Le marché de l’immobilier d’entreprise nantais traverse une phase charnière. L’analyse du 1er semestre 2025 met en lumière un marché qui peine à retrouver son souffle et qui se transforme en profondeur.
Un marché qui tient, sans véritable emballement
Avec 42 000 m² transactés au 1er semestre 2025 et 105 opérations enregistrées, le marché tertiaire nantais affiche une progression de 18 % au 1er semestre par rapport à 2024. Cette hausse, portée notamment par une transaction emblématique de 7 800 m² à proximité immédiate de la gare, masque toutefois une réalité plus nuancée : le marché reste modéré, sans véritable regain de dynamisme. Dans un contexte économique et géopolitique incertain, les entreprises avancent avec prudence, ajustant leurs stratégies immobilières au plus près de leurs besoins réels.
Le retour mesuré des grandes surfaces, le repli des demandes intermédiaires
Après une année 2024 marquée par leur absence, les grandes transactions font leur retour en centre-ville, confirmant l’attractivité durable des localisations centrales et bien desservies. À l’inverse, les surfaces intermédiaires (500 à 2 000 m²) reculent nettement, traduisant un attentisme persistant chez de nombreux dirigeants. La taille moyenne des transactions, autour de 400 m², illustre cette recherche de flexibilité et de maîtrise des coûts.
Seconde main : un choix rationnel et assumé
Faute d’une offre neuve suffisante, notamment en cœur de ville, le marché de la seconde main s’impose largement. Il représente près de trois quarts des volumes transactés, porté par des loyers plus accessibles et des localisations attractives. Cette tendance s’accompagne d’un enjeu majeur : la rénovation et la remise à niveau énergétique des immeubles, condition désormais indispensable pour préserver leur valeur et leur attractivité.

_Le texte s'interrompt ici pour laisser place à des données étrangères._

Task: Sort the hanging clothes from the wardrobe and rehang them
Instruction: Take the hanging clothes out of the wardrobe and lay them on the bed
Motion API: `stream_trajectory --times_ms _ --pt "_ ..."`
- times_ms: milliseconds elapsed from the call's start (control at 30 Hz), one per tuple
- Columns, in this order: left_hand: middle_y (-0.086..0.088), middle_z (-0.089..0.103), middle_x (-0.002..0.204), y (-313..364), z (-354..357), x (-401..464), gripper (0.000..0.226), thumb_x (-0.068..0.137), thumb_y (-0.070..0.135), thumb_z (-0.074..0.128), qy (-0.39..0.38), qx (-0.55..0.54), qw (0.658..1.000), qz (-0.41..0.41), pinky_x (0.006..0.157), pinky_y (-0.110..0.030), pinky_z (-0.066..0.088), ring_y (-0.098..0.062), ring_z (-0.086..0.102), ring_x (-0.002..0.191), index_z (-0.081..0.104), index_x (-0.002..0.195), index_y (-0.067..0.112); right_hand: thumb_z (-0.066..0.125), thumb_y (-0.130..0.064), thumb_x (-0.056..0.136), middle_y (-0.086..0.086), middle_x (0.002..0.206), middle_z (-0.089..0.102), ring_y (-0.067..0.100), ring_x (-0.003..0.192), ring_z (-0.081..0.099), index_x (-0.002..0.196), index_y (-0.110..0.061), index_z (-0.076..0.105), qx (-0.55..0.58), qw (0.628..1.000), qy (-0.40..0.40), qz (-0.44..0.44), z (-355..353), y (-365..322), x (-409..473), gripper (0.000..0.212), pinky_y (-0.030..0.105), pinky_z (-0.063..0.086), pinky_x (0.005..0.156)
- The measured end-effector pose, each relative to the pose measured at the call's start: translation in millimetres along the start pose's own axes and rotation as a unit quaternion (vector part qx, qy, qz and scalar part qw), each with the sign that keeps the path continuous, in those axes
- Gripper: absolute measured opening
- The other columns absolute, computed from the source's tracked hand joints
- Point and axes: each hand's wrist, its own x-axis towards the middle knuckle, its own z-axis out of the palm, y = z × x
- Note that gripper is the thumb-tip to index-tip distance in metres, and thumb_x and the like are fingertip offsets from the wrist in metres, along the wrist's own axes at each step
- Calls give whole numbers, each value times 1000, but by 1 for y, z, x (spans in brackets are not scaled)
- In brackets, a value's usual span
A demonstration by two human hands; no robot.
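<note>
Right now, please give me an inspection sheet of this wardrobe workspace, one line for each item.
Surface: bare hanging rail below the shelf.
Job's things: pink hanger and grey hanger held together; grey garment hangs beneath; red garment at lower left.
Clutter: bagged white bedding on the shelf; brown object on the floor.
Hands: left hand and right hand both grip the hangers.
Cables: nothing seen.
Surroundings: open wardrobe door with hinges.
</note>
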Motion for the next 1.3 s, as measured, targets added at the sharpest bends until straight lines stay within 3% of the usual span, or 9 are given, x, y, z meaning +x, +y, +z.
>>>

Un stock en hausse qui redessine les équilibres
Le stock immédiat atteint 183 000 m², en hausse de 11 % sur un an, principalement concentré en périphérie et notamment à l’Ouest. Cette augmentation reflète à la fois une demande plus sélective et l’obsolescence croissante d’une partie du parc tertiaire. En centre-ville, si les grandes surfaces restent rares, la libération de bureaux de taille intermédiaire contribue à une détente progressive du marché.
Valeurs stables et investisseurs prudents
Malgré l’augmentation de l’offre, les valeurs locatives et vénales se stabilisent. Les utilisateurs privilégient des bureaux “prêts à l’emploi”, déjà aménagés et cloisonnés, répondant aux exigences environnementales. Côté investisseurs, la prudence domine : l’intérêt se concentre sur les actifs centraux ou à potentiel de transformation, dans une logique de création de valeur plutôt que de volume.
En conclusion : un marché à l’aube d’une transformation profonde
Plus qu’un simple ralentissement conjoncturel, le marché nantais de l’immobilier d’entreprise entre dans une phase de mutation. Nouveaux usages, obsolescence du parc, exigences environnementales et recherche de flexibilité redéfinissent les stratégies des entreprises comme des investisseurs. Derrière cette apparente stabilité se cachent de véritables opportunités… à condition de savoir les décrypter.